A dix-sept heures, nous regardions les images du procès à la télévision.

On ne voit que les Ceausescu, assis à une petite table dans un bunker de Targoviste. Ils gardent une attitude de défi jusqu’au bout et il se dégage une étrange tendresse de leurs petits gestes. Ce sont toujours les petits gestes que l’on retient. Peut-être est-ce parce qu’ils semblent avoir pris la mesure de la mort et que pendant un bref moment ils lui font face : elle boutonne son manteau et pointe le menton d’un air décidé, il caresse sa main, lisse ses propres cheveux, gonfle la poitrine. Ma mémoire me joue-t-elle des tours, ou, quelques minutes avant la fin, noue-t-elle un foulard autour du cou de son époux ? Elle est désorientée, terrorisée, pourtant, elle réagit encore avec une arrogance insensée. Quand on l’interroge sur son âge, elle rétorque : « On ne demande pas son âge à une dame », et c’est moins d’une demi-heure avec l’exécution.

Tous les procès de dictateurs connaissaient ces instants de dignité inattendue ou d’écœurement, lorsque la soif de sang attisée en nous faiblit. Que dit-il ? Il y a des sous-titres, mais ce ne sont que des divagations désespérées : « Je suis le président », « Je ne reconnais pas ce tribunal de voyou », « Je répondrai au peuple et au peuple uniquement »… Et elle : « Vous nous devez tout. Nous avons veillé sur vous. C’est ainsi que vous nous remerciez ? ». « C’est ridicule, les roumains nous aiment et ne soutiendront pas ce coup d’Etat ». Bravoure ? Ou seulement le fantasme qui survit à sa relation avec la réalité, comme la dernière note d’une symphonie qui reste un instant en suspens avant d’être engloutie par le silence ?

Ils sont reconnus coupables d’une longue série de crimes, d’avoir affamé leur peuple comme de posséder trop de paires de chaussures. A un moment donné l’avocat de la défense doit être rappelé à l’ordre par le procureur parce qu’il les injurie. Les accusateurs sont hors de vue, et leurs noms, quand Nicolae ou Elena les mentionnent, sont barrés par des sous-titres. L’une des voix est celle de Manea, j’en suis sûr, mais lorsque la liste des participants au procès sera enfin dévoilée, il n’y figurera pas.

Tout est fini à présent. La caméra fait un panoramique sur les cadavres. Les visages sont presque intacts, le point d’impact est propre ; l’arrière de leur crâne transpercé par les balles bat comme une capuche dans la tempête. Elle gît sur le trottoir alors qu’il est mort à genoux, son torse et sa tête projetés en arrière. Quelqu’un leur ouvre les yeux pour les examiner et leur prend le pouls.

P 491

Au guichet, je réclamai un aller simple pour Bucarest et sortis la somme nécessaire. L’employée leva vers moi des yeux sidérés et me demanda de répéter ma destination, puis le type de billet que je désirais. […]

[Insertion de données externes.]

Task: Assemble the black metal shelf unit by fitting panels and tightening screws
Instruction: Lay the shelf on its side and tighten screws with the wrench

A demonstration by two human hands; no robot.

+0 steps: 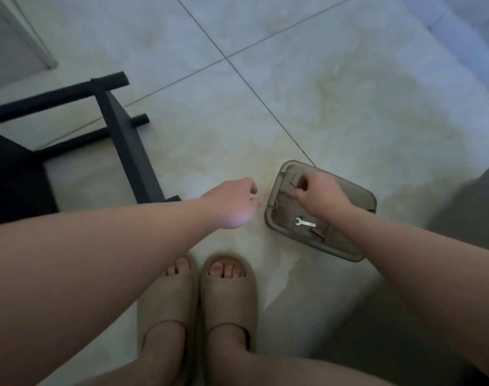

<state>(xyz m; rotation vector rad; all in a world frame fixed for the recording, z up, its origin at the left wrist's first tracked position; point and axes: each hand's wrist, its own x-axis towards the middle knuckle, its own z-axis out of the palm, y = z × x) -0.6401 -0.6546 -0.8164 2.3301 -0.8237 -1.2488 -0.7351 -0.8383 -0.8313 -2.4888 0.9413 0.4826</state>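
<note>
Hardware run. right fingers (303, 188) are curled down into the parts tray (283, 174), tips bunched as if pinching sth small. Can't tell what's between them, if anything. left fingers (250, 190) are curled too, just left of the tray and clear of it; can't tell whether they hold a screw or nothing.

Shelf frame (121, 135) lies on the tiled floor (349, 93), well to the left of my left fingers and a bit further from me, black tube ends sticking out toward the tiles. Looks like steel tube w/ a sheet panel, so prob. stiff and fairly heavy, and the paint may be a bit slick. I'd take it by a tube close to a joint, not by a thin panel edge.

Wrench (305, 222) lies flat in the tray, just nearer me than my right fingers. It's thin stamped metal, light, and awkward to lift off a flat bottom, so I'd get a nail under one end or slide it to the tray wall. Other small bits in the tray are too blurred to ID. Any screws will be tiny and would roll on tile, so pinch by the head.
</note>
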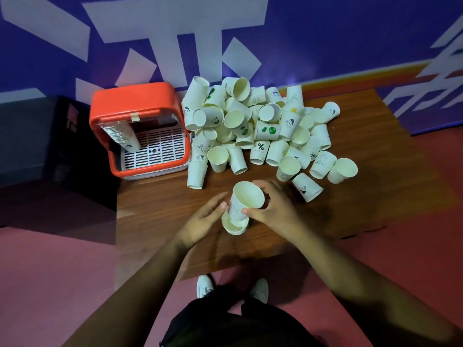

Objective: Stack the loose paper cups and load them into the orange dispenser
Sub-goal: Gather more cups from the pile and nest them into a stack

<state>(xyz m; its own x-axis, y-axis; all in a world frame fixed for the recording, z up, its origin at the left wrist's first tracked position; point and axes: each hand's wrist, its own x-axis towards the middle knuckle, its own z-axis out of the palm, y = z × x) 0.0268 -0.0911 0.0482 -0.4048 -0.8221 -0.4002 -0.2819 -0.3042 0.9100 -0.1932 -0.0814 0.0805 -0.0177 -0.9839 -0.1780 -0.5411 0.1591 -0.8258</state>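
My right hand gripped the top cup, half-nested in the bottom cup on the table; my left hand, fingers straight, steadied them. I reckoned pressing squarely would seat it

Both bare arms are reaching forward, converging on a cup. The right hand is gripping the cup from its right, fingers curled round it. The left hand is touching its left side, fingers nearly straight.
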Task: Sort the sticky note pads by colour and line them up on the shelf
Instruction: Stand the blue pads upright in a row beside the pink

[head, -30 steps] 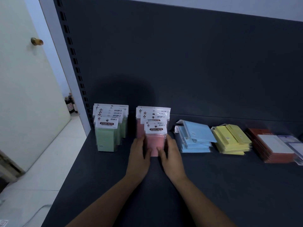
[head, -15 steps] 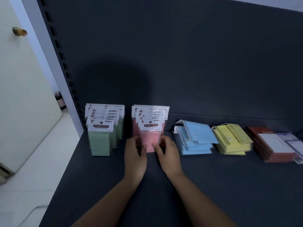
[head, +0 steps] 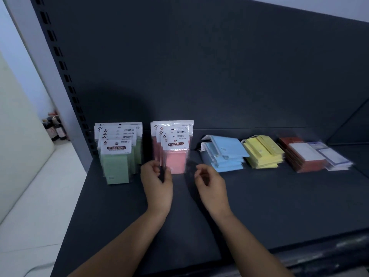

A deux quais de là attendait le train de Bruxelles : BEOGRAD/BRUSSELS. Il était déjà plein, des voyageurs debout dans les couloirs, d’autres grimpant encore, traînant leurs bagages. Celui de Bucarest en revanche était un train fantôme, douze wagons vides, à l’exception de quelques journalistes. Avec l’ouverture des frontières, les combats de rue, la mort des Ceausescu, le pillage des villas et des palais luxueux, la Roumanie était le nouvel eldorado de la presse.